DIRECTIONS FOR THIS TASK: Copy out the full data exactly as given; pictures should not be included.

Segment Open

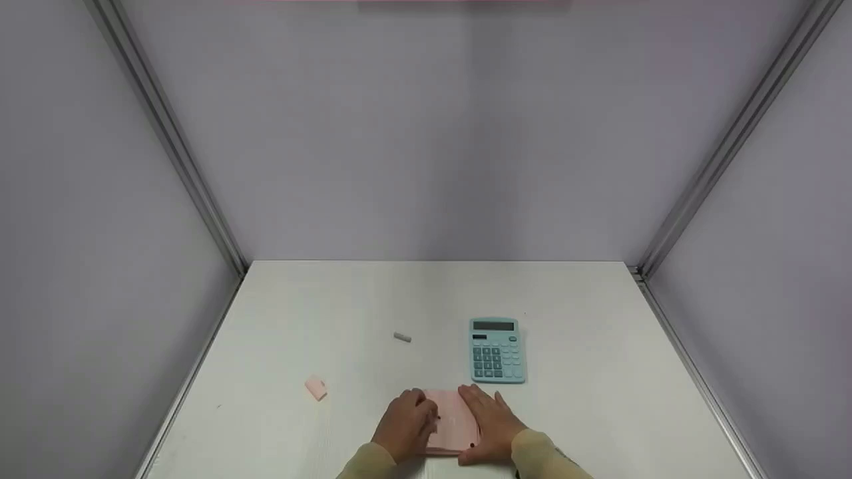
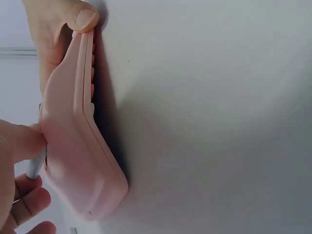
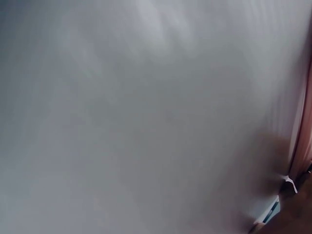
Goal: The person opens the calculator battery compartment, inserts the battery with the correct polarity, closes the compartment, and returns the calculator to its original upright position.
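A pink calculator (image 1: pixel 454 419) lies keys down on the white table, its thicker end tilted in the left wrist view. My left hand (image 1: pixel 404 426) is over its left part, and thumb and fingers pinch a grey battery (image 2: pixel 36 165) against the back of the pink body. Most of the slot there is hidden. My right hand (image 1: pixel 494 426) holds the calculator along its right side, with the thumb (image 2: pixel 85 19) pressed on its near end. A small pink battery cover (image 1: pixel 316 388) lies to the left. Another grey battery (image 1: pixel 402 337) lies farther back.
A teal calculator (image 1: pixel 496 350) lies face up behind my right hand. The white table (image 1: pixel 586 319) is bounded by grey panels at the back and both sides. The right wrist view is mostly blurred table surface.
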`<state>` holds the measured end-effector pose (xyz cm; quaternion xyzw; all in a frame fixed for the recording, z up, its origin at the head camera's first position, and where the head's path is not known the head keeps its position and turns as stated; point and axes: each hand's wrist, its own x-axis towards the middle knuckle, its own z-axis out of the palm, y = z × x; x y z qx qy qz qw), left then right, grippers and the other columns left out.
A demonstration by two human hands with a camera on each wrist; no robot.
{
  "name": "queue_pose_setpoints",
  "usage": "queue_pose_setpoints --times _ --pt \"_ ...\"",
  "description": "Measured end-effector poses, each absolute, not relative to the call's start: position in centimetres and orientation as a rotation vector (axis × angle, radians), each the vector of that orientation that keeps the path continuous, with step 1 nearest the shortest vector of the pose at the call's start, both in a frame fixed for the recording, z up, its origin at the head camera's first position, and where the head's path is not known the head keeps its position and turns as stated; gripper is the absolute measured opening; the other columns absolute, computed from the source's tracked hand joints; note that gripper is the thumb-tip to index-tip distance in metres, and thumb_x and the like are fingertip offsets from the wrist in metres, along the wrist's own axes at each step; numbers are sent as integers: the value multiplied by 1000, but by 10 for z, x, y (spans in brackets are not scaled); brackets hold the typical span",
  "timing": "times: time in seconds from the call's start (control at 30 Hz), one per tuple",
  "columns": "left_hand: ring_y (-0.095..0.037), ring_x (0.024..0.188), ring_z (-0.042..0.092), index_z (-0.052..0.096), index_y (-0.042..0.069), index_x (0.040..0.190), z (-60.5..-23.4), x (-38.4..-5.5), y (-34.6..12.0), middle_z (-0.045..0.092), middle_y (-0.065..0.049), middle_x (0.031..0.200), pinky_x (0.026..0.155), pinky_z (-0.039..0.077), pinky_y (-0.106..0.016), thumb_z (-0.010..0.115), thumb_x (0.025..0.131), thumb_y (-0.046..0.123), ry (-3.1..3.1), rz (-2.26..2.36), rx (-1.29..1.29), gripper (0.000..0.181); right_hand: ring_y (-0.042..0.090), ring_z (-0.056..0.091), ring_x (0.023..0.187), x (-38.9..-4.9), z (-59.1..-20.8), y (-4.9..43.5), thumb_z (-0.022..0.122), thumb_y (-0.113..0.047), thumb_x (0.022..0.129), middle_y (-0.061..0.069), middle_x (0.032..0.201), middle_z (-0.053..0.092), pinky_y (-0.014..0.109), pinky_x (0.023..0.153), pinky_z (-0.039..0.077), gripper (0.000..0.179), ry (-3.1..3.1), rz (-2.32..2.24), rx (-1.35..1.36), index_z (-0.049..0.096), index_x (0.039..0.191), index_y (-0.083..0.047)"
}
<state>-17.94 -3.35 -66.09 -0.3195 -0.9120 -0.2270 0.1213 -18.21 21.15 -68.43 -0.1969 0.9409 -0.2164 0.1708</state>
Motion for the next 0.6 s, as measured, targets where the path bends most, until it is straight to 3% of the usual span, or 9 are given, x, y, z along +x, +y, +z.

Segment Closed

THE ANSWER:
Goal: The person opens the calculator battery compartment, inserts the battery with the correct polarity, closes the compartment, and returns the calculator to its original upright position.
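A pink calculator (image 1: pixel 454 419) lies keys down on the white table, its thicker end tilted in the left wrist view. My left hand (image 1: pixel 404 426) is over its left part, and thumb and fingers pinch a grey battery (image 2: pixel 36 165) against the back of the pink body. Most of the slot there is hidden. My right hand (image 1: pixel 494 426) holds the calculator along its right side, with the thumb (image 2: pixel 85 19) pressed on its near end. A small pink battery cover (image 1: pixel 316 388) lies to the left. Another grey battery (image 1: pixel 402 337) lies farther back.
A teal calculator (image 1: pixel 496 350) lies face up behind my right hand. The white table (image 1: pixel 586 319) is bounded by grey panels at the back and both sides. The right wrist view is mostly blurred table surface.
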`<state>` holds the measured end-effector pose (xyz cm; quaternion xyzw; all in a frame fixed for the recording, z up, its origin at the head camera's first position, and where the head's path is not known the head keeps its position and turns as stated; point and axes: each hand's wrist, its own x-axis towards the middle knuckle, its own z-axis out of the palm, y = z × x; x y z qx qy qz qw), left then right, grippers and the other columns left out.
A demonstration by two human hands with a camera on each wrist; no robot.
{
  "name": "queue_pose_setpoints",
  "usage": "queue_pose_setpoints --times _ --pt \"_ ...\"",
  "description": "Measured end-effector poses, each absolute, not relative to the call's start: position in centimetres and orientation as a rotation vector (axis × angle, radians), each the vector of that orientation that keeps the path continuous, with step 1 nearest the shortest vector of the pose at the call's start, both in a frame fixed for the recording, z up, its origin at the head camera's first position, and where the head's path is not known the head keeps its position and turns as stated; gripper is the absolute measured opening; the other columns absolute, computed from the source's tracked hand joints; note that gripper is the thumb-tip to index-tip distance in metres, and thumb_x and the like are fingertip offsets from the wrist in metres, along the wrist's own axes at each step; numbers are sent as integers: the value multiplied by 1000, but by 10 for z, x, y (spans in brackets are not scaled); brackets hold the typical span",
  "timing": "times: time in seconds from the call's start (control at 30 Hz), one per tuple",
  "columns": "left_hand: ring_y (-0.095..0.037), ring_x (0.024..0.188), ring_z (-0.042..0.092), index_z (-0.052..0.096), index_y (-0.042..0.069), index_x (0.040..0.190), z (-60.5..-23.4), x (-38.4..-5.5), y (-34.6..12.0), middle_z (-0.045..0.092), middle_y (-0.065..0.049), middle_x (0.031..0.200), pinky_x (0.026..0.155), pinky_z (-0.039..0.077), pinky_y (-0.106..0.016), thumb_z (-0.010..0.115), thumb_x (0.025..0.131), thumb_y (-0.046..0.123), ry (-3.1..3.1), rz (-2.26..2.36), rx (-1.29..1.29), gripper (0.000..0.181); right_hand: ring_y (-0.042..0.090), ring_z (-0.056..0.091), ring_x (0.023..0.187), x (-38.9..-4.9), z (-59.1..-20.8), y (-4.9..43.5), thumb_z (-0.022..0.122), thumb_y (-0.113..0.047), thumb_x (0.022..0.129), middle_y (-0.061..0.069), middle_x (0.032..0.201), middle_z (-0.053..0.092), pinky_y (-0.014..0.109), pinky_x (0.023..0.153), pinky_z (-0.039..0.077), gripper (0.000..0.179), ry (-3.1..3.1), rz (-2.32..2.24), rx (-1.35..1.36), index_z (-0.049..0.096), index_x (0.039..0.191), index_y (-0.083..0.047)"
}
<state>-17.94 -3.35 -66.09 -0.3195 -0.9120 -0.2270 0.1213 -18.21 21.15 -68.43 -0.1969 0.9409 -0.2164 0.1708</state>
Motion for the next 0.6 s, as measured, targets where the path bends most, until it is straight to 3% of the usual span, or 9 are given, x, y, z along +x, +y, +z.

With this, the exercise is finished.